Effective risk management starts with identification and understanding of the various types of risks. It involves the establishment of risk limits, monitoring mechanisms, and the adoption of risk mitigating and other prudent practices.
To test whether a firm is facing market risk or not there are some signals which may be indicated that firm is facing the same risk.
a) Applying Wrong Models: - It might be possible that the models used to assess the risk are not adequately tested and may not be in position to perceive a big or rare or unforeseen events contributing to huge loss.
b) Weak Internal Control: - Company may not have adequate internal control due to which it may be more exposed to market as action of speculation by one may be unchecked.
c) Speculative Aptitude: - Treasury departments in companies involved in non financial business are meant for hedging the risk. However, it might be possible that they may be instructed to generate revenue and becomes profit centre.
d) Non – Core Business:- As mentioned above a company may be involved in non core business activities such as making large profit from the sale and purchase of foreign exchange, which may not be questioned by the management nor any limits were set for the person involved in treasury dealings.
In such a situation, it might be possible that company may incur a huge loss on account of market risk.
e) Inexperience:- In some cases, it has been observed that a company may have exposure to those instruments or financial products for which it has no or very little experience.

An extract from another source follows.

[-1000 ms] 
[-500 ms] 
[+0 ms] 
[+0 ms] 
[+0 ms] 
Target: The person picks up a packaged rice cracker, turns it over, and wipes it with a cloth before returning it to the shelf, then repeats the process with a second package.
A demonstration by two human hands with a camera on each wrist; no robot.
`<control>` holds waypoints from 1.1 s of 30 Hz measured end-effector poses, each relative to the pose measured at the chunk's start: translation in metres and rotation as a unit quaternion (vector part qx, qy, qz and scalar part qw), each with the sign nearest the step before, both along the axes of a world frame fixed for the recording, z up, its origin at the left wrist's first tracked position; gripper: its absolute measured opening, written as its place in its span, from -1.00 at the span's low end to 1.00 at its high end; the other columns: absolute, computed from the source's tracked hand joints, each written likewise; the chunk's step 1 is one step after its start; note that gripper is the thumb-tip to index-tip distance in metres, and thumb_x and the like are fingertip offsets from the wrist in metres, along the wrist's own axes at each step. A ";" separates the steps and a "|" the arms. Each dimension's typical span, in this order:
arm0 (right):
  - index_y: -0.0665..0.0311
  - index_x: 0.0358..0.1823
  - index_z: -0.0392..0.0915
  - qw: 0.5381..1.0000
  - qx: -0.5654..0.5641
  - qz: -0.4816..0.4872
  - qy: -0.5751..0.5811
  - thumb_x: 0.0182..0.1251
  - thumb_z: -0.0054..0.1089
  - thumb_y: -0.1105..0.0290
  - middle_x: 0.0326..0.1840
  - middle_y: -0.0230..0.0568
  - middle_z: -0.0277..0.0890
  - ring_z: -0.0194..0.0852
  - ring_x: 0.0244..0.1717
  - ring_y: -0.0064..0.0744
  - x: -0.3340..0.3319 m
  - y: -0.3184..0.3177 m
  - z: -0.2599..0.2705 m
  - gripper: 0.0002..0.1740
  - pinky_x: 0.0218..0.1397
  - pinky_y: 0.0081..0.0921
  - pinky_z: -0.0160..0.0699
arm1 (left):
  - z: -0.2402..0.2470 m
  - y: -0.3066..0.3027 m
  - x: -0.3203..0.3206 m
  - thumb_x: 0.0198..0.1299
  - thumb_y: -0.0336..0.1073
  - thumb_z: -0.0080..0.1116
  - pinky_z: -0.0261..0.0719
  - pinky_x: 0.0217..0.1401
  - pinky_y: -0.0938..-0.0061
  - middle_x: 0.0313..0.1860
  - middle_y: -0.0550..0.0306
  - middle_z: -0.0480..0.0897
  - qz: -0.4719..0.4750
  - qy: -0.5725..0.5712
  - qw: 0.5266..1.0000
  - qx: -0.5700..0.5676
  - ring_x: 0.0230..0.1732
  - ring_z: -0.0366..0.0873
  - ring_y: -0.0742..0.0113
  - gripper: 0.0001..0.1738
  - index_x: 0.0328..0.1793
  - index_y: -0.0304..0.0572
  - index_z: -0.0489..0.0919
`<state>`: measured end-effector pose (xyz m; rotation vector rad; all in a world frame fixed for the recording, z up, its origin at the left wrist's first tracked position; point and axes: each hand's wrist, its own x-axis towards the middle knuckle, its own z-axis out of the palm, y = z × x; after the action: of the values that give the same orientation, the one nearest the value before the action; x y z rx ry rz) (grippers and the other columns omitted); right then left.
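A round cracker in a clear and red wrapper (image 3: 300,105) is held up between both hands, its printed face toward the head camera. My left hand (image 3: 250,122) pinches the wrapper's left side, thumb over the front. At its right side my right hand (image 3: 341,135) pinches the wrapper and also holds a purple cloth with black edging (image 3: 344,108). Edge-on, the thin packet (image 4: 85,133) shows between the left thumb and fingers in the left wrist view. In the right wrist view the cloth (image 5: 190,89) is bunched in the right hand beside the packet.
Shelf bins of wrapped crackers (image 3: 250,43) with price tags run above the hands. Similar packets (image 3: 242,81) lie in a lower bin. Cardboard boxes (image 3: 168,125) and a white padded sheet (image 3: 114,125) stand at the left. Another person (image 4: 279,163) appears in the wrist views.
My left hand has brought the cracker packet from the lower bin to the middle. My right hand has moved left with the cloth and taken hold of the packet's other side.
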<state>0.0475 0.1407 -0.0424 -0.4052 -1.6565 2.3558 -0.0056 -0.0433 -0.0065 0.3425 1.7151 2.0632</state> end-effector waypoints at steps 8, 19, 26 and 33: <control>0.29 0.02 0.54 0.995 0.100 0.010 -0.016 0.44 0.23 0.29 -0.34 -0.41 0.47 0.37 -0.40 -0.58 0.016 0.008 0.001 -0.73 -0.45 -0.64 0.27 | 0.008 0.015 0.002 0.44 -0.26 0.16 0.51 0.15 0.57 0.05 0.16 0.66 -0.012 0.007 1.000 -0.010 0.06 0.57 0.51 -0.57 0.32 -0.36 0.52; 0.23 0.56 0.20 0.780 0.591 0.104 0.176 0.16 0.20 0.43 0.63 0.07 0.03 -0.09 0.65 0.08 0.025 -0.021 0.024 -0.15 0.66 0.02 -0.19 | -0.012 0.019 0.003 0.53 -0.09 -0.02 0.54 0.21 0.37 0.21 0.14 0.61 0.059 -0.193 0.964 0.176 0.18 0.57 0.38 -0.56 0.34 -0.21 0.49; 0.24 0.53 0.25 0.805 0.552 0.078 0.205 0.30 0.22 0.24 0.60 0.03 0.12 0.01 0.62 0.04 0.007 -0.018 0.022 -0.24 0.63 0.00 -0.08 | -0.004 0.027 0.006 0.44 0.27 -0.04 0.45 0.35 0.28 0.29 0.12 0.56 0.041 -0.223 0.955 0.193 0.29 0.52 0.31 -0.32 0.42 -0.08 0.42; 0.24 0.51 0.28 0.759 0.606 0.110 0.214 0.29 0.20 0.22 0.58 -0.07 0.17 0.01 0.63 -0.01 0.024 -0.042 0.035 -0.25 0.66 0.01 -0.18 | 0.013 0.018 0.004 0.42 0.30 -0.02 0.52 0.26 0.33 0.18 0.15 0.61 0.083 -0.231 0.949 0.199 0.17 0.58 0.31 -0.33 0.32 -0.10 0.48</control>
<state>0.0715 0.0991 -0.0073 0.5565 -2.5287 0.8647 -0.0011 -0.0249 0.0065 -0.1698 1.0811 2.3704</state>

This type of exposure is normally undertaken to earn huge profit in short span of time.
a) Sovereign Default: - Sovereign debt crisis is one of the major signal of market risk as it will urge the investors to shift to more secure financial instrument. Further, sovereign debt crisis also lead to loss of confidence in other type of financial instruments.
b) Style Drift:- In come cases it has been observed that to cover the loss some manager may divert fund to more speculative transaction and thus pushing the company to severe market risk.
c) Superstar:- Sometime one person may be titled as superstar to which even management may be reluctant to question about his/her actions because of their his/her perceived ability to generate huge profits. In such a situation, it might be possible that there may be huge or unanticipated losses because these so called superstars may cross their limits.
d) Inadequate Supervision: - Inadequate supervision may be another strong signal that highlight the company’s exposure to market risk.